The “Fill Time Adapt” for the 3-2 and the 2-1 downshifts had been disabled within the tuner. Also, the “Fill Pressure Adapt” for the 3-4 and 4-5 upshifts as well as the 3-2 and 2-1 downshifts were also disabled. Before I went any further, I did something I hadn’t mentioned earlier. After I had reprogrammed the vehicle back to stock programming with the WiTech, I saved the stock tune file in the HP tuner software. I opened the “stock” file and low and behold the adapt page was identical to the “tuned” file, but those same adapts were disabled also. The only thing that was different was the “Max Positive Fill Time” was changed from 240ms to 300ms [Figure 4]. Now I had to look further, but where do I start with the many editable parameters that were available?
The HP Tuner software has another cool feature. It has a “Compare” function where when you have a tune file open and you can open another tune file for comparison. In this example, I had the stock file and the tuned file opened [Figure 5]. Everything that is shown in green are changes that the tuner made to the stock file. This narrows down the areas where you would need to look to see the changes that have been applied. Now I know where the issue lies, and what can be done to correct it. The only question left to answer was whether the customer would authorize the repair. My recommendation was to remove the tuner and rewrite the stock tune file with HP tuner software; just removing the tuner is not really an option at this point because of the modifications to the vehicle that were made. Unfortunately, the customer declined although I was confident that we could restore his performance needs and make the transmission shifts clean, but also get rid of the annoying downshift clunk.

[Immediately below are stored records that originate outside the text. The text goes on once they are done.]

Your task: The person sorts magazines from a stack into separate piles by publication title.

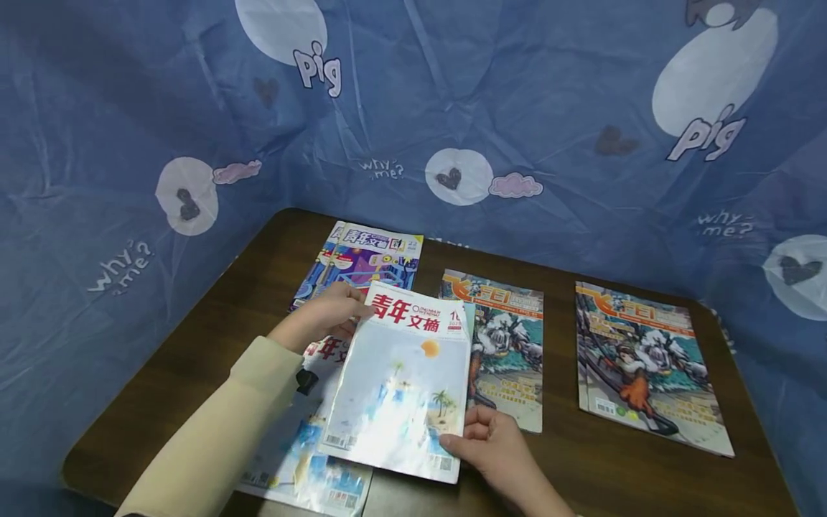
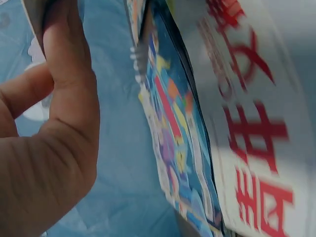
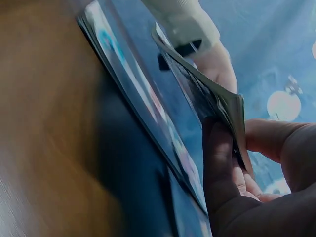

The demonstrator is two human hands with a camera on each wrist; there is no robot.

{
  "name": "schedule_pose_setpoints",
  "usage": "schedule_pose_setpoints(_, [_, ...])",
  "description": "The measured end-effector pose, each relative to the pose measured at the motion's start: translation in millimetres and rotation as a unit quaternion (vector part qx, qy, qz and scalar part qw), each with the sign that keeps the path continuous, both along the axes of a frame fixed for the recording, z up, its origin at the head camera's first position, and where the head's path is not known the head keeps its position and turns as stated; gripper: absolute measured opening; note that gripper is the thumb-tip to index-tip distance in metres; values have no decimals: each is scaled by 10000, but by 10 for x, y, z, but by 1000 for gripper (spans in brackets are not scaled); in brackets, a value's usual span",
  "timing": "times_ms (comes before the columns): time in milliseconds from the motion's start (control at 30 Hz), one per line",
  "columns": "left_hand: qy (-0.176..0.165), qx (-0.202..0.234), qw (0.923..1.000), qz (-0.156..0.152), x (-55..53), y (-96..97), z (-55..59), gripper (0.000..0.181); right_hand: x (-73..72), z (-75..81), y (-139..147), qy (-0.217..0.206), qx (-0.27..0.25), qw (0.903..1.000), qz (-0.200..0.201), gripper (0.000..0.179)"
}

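Note:
Both hands hold a white-covered magazine with red characters and a beach picture, raised above the table. My left hand pinches its upper left edge, while my right hand grips the lower right corner with the thumb on the cover. In the right wrist view, the held magazine appears edge-on between the right hand's thumb and fingers. Partly hidden beneath it, a similar white magazine lies on the table; its red title shows large in the left wrist view.
Overlapping purple magazines lie at the back left. A colourful comic-style magazine is behind the held one, partly covered. Farther right, more comic-style magazines are stacked. Blue patterned cloth surrounds the brown table.

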State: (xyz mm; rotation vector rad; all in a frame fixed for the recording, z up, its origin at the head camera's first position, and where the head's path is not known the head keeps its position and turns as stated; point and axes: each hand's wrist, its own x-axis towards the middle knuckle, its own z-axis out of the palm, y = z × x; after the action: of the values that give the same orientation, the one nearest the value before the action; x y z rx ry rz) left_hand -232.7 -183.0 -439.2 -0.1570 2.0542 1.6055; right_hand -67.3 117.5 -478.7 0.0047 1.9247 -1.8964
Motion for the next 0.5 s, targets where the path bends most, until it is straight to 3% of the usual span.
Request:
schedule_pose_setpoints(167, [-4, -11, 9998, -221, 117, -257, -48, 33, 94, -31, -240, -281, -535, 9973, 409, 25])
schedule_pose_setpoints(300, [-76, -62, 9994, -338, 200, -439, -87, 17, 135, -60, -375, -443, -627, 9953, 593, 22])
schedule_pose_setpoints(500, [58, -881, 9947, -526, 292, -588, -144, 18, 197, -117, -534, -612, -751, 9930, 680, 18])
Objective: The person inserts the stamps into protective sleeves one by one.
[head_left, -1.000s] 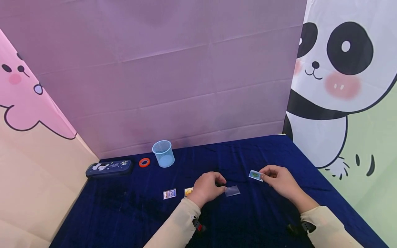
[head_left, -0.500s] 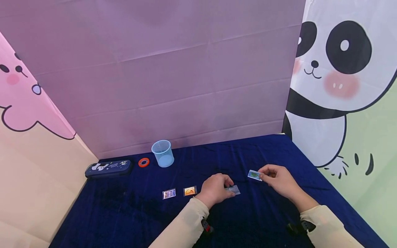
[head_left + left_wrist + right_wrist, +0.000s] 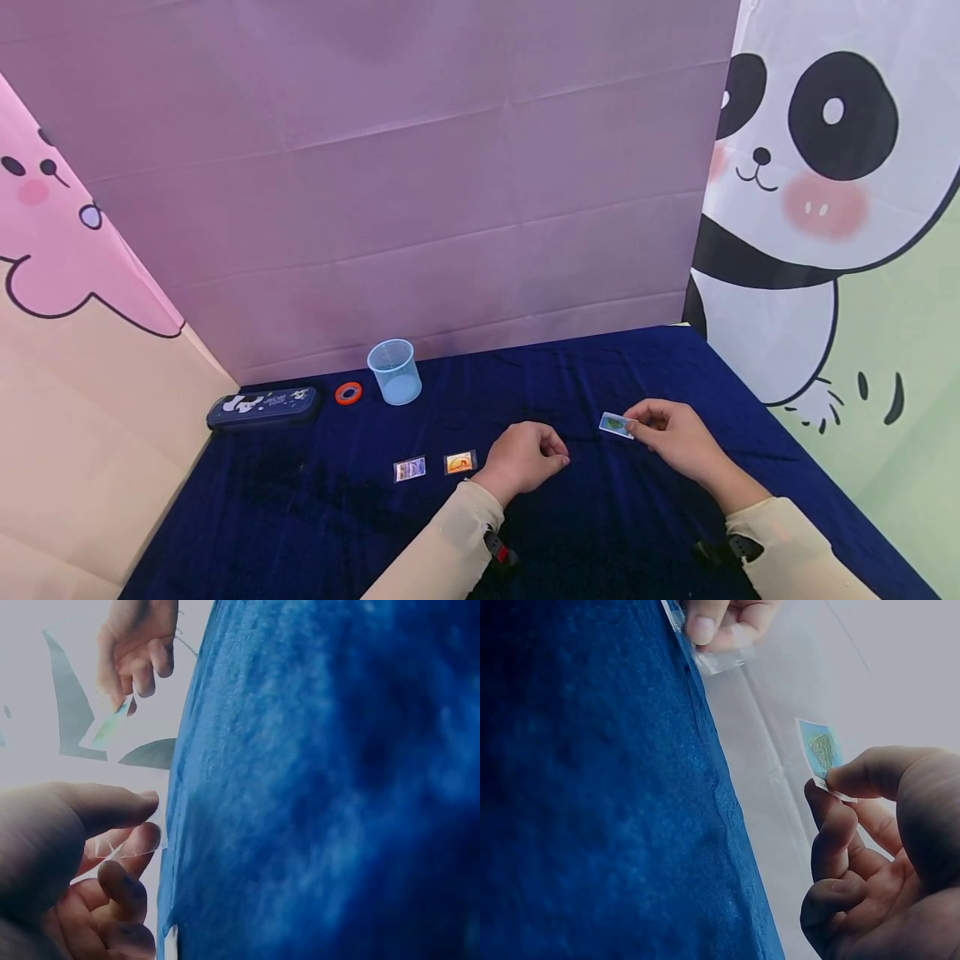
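Observation:
My right hand [image 3: 677, 439] pinches a small stamp [image 3: 819, 744] between thumb and index finger, close to one corner. It has a white border and a green picture on light blue, and is held up off the cloth. My left hand [image 3: 525, 456] pinches a small clear plastic sleeve [image 3: 724, 661] between thumb and index finger, low over the cloth. In the head view the fingers hide that sleeve. Left of this hand lie a sleeved orange stamp [image 3: 460, 462] and a sleeved purple stamp [image 3: 409, 469], side by side.
Dark blue cloth [image 3: 300, 533] covers the table. At the back stand a light blue mesh pen holder [image 3: 395, 372] and, left of it, an orange roll of tape [image 3: 348, 393]. A navy pencil case [image 3: 262, 408] lies at the back left.
My left hand has shifted right, uncovering the orange stamp, and has taken hold of the clear sleeve that lay on the cloth. The right hand stays almost still with its stamp.

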The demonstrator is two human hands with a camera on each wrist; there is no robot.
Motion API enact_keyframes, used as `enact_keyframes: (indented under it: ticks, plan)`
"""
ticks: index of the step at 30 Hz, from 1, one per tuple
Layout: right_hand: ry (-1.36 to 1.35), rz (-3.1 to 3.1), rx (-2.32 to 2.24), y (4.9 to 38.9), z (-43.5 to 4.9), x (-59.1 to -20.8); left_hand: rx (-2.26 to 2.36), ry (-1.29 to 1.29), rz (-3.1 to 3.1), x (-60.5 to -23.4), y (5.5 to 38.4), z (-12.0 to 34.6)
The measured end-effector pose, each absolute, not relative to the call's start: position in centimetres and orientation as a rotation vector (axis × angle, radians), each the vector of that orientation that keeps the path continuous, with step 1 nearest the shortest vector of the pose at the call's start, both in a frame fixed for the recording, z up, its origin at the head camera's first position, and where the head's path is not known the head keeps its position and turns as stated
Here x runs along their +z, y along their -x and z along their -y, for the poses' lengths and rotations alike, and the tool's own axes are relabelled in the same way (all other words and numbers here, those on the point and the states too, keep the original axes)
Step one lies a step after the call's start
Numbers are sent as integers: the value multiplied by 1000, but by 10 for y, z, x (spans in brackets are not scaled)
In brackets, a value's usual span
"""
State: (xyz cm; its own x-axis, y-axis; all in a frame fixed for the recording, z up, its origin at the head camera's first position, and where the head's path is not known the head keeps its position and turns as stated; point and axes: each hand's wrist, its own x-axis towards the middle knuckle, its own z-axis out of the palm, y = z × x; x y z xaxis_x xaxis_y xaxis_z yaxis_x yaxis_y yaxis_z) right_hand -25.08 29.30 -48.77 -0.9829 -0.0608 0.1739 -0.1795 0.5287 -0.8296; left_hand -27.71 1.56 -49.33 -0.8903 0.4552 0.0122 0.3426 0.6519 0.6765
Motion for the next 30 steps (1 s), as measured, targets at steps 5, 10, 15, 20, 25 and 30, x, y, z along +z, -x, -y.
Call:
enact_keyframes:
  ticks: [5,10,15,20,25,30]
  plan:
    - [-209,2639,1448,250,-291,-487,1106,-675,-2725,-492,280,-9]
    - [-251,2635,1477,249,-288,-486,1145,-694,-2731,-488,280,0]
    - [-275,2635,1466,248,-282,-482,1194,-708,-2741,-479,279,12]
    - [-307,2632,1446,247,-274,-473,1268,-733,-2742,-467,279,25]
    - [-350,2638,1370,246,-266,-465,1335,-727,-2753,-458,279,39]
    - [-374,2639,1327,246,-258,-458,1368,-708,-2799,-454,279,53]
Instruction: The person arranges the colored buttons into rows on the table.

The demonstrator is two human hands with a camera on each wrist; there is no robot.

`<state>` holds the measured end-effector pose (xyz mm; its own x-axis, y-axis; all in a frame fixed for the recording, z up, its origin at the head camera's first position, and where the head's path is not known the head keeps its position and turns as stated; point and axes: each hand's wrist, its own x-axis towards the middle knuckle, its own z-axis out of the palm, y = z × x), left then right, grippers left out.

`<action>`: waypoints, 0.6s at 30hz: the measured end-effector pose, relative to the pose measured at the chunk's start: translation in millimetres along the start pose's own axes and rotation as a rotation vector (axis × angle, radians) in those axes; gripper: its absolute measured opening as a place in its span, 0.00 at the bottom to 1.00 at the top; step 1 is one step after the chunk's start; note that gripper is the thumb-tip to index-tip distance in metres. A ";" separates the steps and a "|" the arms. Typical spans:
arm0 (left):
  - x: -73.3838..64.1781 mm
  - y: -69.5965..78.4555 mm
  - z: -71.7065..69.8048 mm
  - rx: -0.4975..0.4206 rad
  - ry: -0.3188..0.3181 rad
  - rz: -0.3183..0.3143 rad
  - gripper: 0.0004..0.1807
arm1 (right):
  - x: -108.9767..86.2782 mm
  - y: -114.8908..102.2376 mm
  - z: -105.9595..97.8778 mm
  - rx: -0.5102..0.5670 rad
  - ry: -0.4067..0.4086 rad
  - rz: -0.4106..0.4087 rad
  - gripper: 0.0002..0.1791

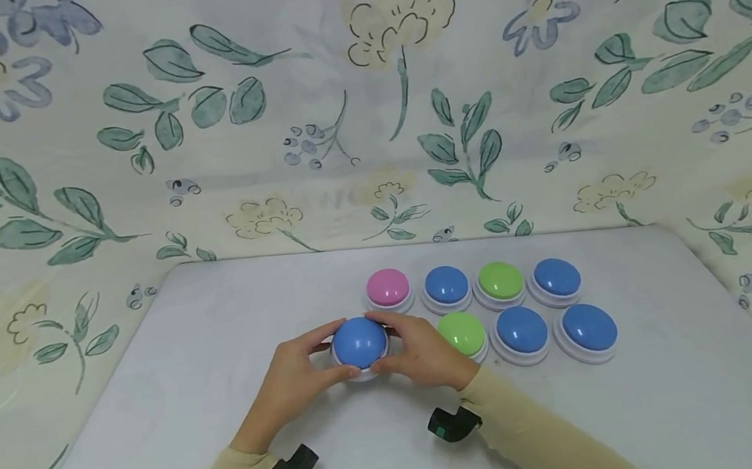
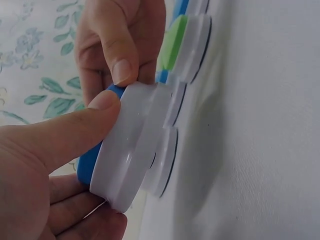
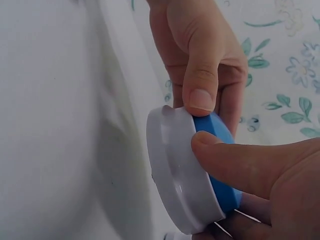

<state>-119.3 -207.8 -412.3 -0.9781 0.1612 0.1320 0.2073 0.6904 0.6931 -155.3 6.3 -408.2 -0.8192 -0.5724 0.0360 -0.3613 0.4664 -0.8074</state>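
Observation:
Both hands hold one round push button with a blue domed top (image 1: 359, 342) and a white base (image 2: 131, 145). My left hand (image 1: 297, 374) grips its left side, thumb at the near edge and fingers curled round the far edge. On the opposite side my right hand (image 1: 424, 351) pinches it the same way, the two thumbs close together. Both wrist views show the white base raised off the table, with a shadow below. A green button (image 1: 462, 334) sits just right of the right hand, partly hidden by it.
Behind the hands a pink button (image 1: 388, 288) starts a back row with a blue button (image 1: 447, 286), a green button (image 1: 500, 281) and another blue button (image 1: 557, 277). Two blue-topped buttons stand in the front row at right. Floral cloth (image 1: 368, 152) rises behind the white table (image 1: 221, 317).

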 end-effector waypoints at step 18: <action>11.0 11.5 20.5 -0.001 0.000 0.008 0.39 | -4.2 10.8 -13.1 -0.075 0.006 -0.041 0.39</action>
<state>-127.3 -183.6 -417.4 -0.9763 0.1668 0.1381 0.2156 0.6882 0.6928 -161.6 22.6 -409.3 -0.8055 -0.5882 0.0721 -0.4269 0.4916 -0.7590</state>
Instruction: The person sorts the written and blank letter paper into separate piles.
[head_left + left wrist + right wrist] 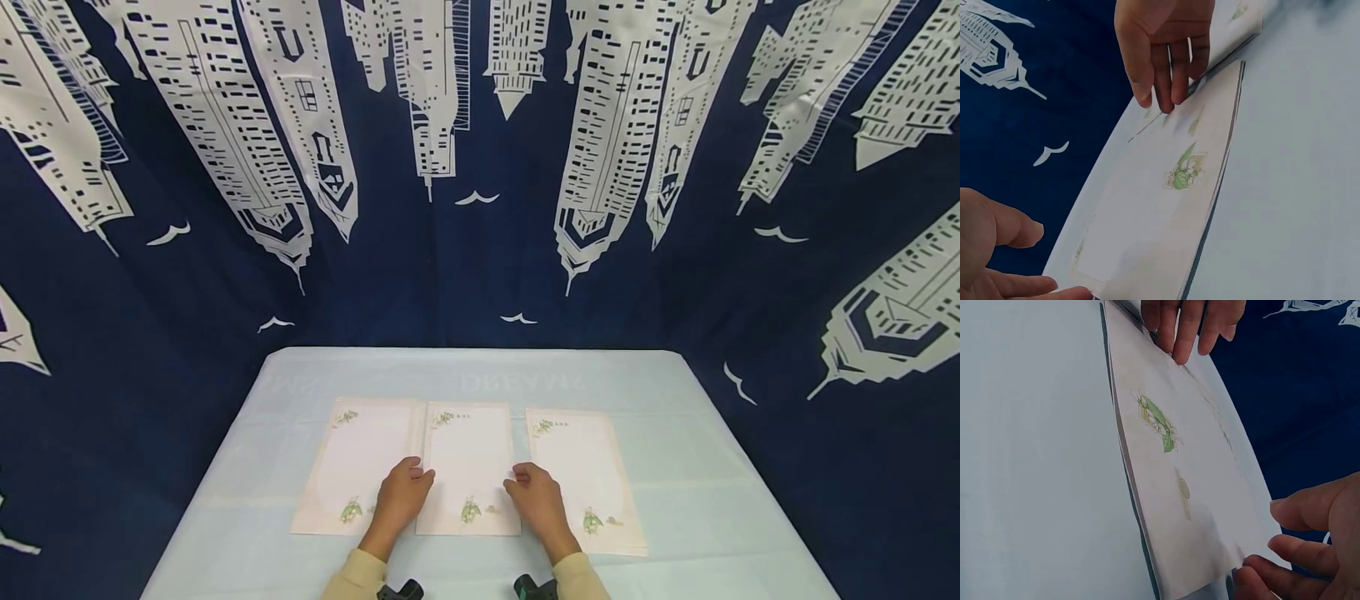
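Note:
Three pale pink stationery sheets with green plant prints lie side by side: a left sheet (367, 450), a middle sheet (468, 458) and a right sheet (577, 467). My left hand (402, 497) is at the middle sheet's left edge, where it meets the left sheet. At the opposite edge is my right hand (538, 500), partly over the right sheet. Both wrist views show the middle sheet (1141, 212) between the hands, with a visible thickness along its near edge. Fingers of both hands are extended, their tips right at its sides.
A pale cloth covers the table (697, 500) under the sheets. Behind it hangs a navy curtain (435, 275) with white skyline and bird prints. Dark wrist-worn devices (401, 591) show at the bottom by the sleeves (358, 577).

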The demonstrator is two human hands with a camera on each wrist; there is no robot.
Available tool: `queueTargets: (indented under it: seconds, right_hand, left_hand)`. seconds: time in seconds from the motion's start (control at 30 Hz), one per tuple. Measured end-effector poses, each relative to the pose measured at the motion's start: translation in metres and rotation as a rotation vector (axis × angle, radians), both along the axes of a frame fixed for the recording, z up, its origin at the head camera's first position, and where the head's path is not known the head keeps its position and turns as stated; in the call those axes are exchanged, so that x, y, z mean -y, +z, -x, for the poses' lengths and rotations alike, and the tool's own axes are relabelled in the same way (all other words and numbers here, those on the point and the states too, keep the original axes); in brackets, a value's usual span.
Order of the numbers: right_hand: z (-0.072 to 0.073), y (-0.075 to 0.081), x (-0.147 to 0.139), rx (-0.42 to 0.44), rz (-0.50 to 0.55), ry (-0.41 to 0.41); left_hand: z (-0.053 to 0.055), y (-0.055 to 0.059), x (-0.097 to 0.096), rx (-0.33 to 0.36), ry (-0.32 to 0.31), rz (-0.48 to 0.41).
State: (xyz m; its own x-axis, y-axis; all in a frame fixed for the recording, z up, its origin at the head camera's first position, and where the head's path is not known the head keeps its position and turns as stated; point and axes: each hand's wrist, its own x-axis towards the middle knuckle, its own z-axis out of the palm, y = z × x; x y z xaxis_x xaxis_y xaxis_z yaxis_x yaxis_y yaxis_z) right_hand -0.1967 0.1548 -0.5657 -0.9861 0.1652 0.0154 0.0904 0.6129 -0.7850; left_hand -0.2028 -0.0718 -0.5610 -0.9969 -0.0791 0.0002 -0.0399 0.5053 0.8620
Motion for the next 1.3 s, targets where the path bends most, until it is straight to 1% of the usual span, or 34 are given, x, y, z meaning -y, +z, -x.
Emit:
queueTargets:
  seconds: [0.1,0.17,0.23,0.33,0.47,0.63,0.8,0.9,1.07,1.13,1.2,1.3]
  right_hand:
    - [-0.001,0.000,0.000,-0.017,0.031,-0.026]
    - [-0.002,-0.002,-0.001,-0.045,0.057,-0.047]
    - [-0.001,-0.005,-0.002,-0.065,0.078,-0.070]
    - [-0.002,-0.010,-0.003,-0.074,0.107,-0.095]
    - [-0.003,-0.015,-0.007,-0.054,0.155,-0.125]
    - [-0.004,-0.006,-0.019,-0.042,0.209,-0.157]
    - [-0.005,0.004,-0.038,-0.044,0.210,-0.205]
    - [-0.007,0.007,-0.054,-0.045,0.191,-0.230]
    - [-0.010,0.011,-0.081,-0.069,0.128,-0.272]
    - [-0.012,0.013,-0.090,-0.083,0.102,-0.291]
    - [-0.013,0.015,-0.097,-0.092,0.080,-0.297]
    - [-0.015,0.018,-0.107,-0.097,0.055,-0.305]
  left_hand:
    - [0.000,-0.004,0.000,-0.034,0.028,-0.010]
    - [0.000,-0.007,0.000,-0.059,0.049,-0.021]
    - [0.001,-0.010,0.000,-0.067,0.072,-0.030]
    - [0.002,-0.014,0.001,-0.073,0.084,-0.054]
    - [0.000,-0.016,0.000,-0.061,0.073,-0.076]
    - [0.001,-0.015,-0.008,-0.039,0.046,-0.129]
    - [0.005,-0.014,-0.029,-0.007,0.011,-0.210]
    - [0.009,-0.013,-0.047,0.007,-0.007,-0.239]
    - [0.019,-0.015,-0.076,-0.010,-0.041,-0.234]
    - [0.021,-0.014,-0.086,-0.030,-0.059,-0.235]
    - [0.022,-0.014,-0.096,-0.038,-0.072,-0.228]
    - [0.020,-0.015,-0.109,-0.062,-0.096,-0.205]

The customer wanted the ability to be able to change the tunes depending on the fuel to be used. This is something that I could not provide for him, but we might see him back again someday. For now he has decided to live with the downshift clunk. It was another good learning experience for me, though. I always welcome problems that are not the everyday things that we usually have to deal with. I do still have some unanswered questions with this one, such as why are the shift adapts for those particular ratio changes disabled? What would happen if I enabled them? Is it just that the fill time/pressure is determined from another shift change and not needed with those particular ones? I’m sure at some point I will see another chance to answer these questions reeling around in my head. Every day brings a new challenge.